As more and more users come online across the globe, increasing numbers of people are voicing their opinion on social media, review sites, and more. Given such valuable data, modern deep learning-based sentiment analysis methods excel at determining the sentiment of what is being said about companies and products. Unfortunately, such deep methods require substantial amounts of training data. This is a significant problem for many of the world’s languages, for which resources may be too costly to obtain and training data is scarce, especially when one considers that new training data is needed for each domain and genre. A model trained on movie reviews, for instance, will fare very poorly on the task of assessing digital camera reviews, let alone social media postings such as tweets. To make things worse, many languages have peculiarities that make them significantly more challenging than English.
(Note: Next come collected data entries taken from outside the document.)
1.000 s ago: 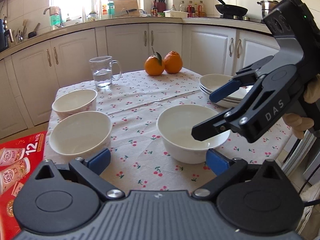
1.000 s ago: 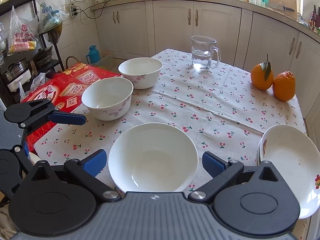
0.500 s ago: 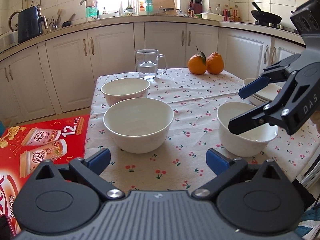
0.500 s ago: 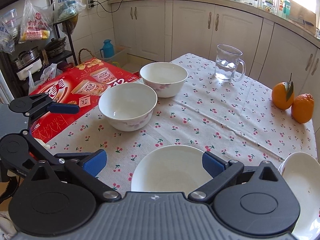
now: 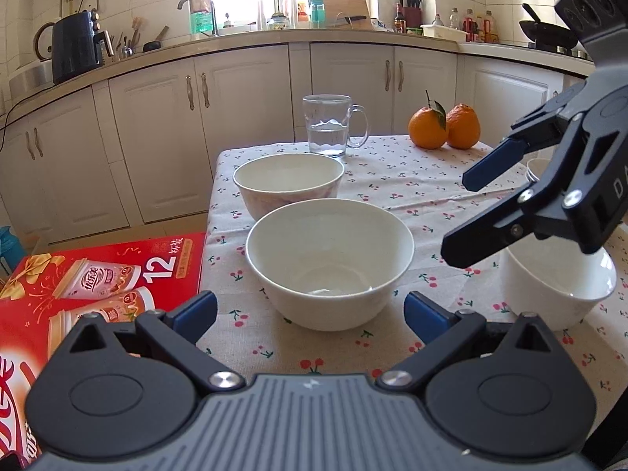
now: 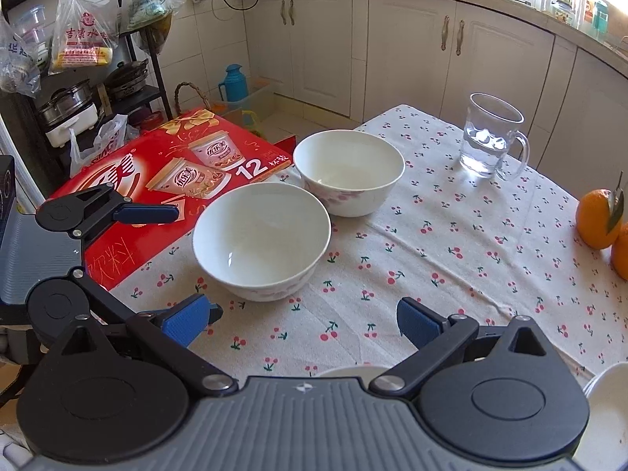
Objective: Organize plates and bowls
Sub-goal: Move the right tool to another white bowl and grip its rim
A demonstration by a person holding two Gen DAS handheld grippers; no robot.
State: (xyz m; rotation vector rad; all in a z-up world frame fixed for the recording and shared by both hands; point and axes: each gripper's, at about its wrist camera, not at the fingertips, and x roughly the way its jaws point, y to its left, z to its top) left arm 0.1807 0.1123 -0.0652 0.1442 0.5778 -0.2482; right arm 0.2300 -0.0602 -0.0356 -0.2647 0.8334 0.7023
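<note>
Both grippers have their blue-padded fingers spread wide, nothing between them. Left gripper (image 5: 310, 308) sits low at the table's near edge, facing the nearest white bowl (image 5: 329, 263), which stands upright and empty on the cherry-print tablecloth (image 5: 392, 184); pads flank it without touching. Second white bowl (image 5: 288, 180) stands just behind the first, close but apart in the right wrist view. Third white bowl (image 5: 557, 286) is on the right, with the right gripper (image 5: 471, 212) poised above its rim, clear of it. Stacked plates (image 6: 606, 400) lie at the table's right edge, mostly cropped. Glass mug of water (image 5: 333, 125) and two oranges (image 5: 443, 125) stand at the far side. Red drinks carton (image 5: 98, 274) lies left of the table.
</note>
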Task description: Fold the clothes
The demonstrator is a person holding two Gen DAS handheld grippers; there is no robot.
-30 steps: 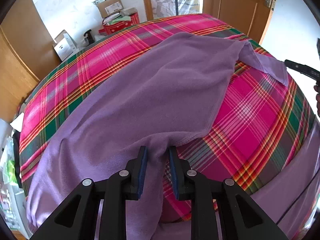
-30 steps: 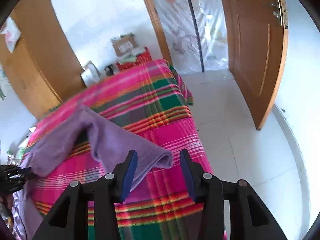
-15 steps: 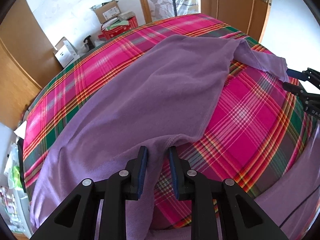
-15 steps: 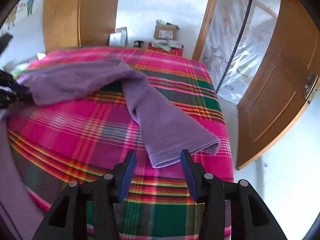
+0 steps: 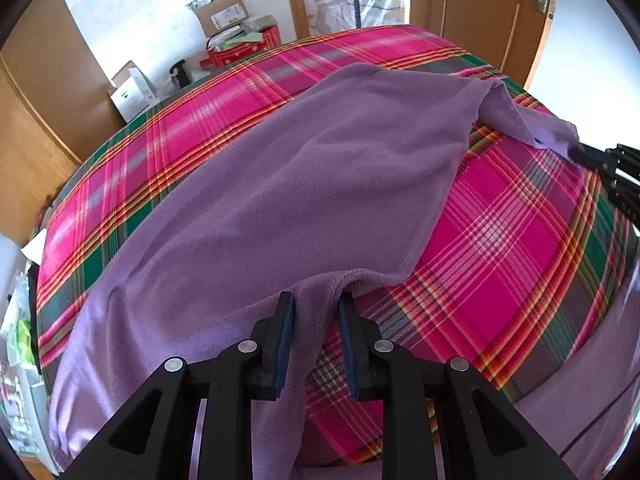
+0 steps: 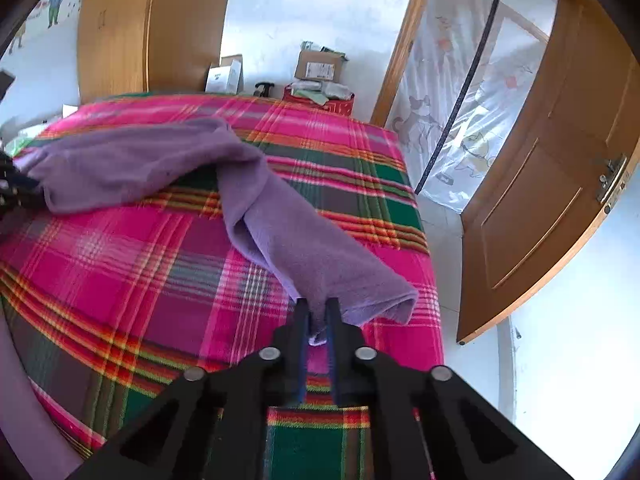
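Observation:
A purple fleece garment (image 5: 320,168) lies spread over a bed with a pink, green and orange plaid blanket (image 5: 500,232). My left gripper (image 5: 316,304) is at the garment's near hem, shut on a raised fold of it. The cloth hangs down between its fingers. One sleeve (image 6: 300,240) stretches toward the bed's right edge. My right gripper (image 6: 317,308) is shut on that sleeve's end, with a bit of cloth poking out between the pads. In the left wrist view, the right gripper (image 5: 592,156) shows at the sleeve tip. The left gripper (image 6: 12,184) shows dimly at the right wrist view's left edge.
An open wooden door (image 6: 540,200) and pale tiled floor (image 6: 444,240) lie just beyond the bed's right edge. Cardboard boxes (image 5: 220,14), a red box (image 5: 244,46) and a white box (image 5: 134,92) stand by the far wall. A wooden wardrobe (image 6: 152,24) stands behind the bed.
My right gripper rolled, came up to the sleeve's end and closed on it. The left gripper kept its hold on the hem and stayed put.

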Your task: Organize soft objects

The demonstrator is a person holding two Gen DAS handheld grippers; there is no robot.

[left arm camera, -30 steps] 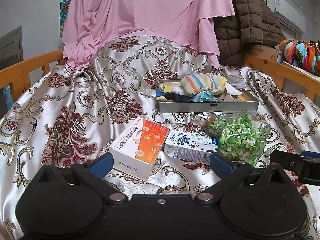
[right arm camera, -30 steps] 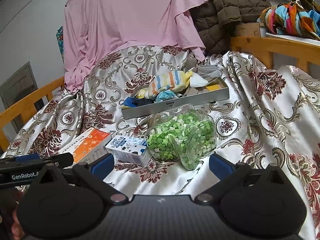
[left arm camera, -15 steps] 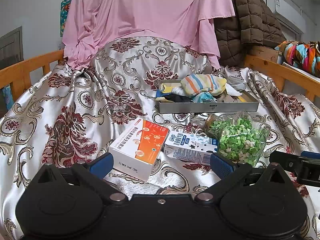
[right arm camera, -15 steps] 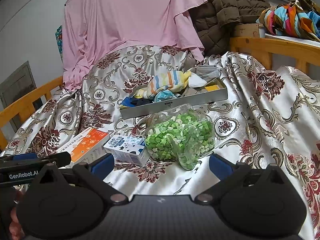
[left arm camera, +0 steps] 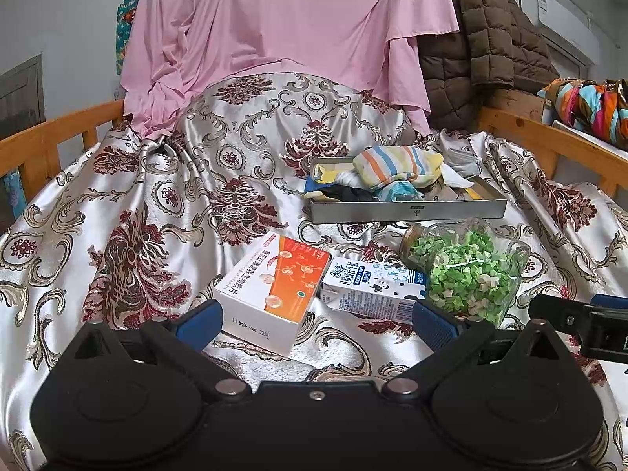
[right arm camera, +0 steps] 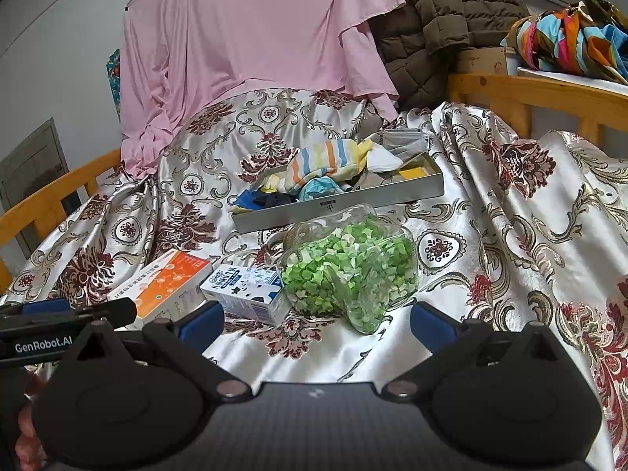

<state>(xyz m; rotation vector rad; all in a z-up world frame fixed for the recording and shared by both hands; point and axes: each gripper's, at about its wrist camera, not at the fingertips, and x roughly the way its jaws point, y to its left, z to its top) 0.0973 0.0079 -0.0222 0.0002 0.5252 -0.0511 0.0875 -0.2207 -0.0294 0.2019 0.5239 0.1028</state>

Gerard de Melo shares approaches to overcome these challenges, demonstrating how to exploit large amounts of surrogate data to learn advanced word representations that are custom-tailored for sentiment and outlining a special deep neural architecture to use them. For instance, the word “hot” is often positive when referring to music but tends to be negative when referring to the temperature in a hotel room. These sorts of representations can be fed into a bespoke deep convolutional network that is particularly adept at operating on them. Gerard concludes by demonstrating how the resulting freely available resources can be used by developers to effortlessly perform sentiment and emotion analysis in a number of different natural languages.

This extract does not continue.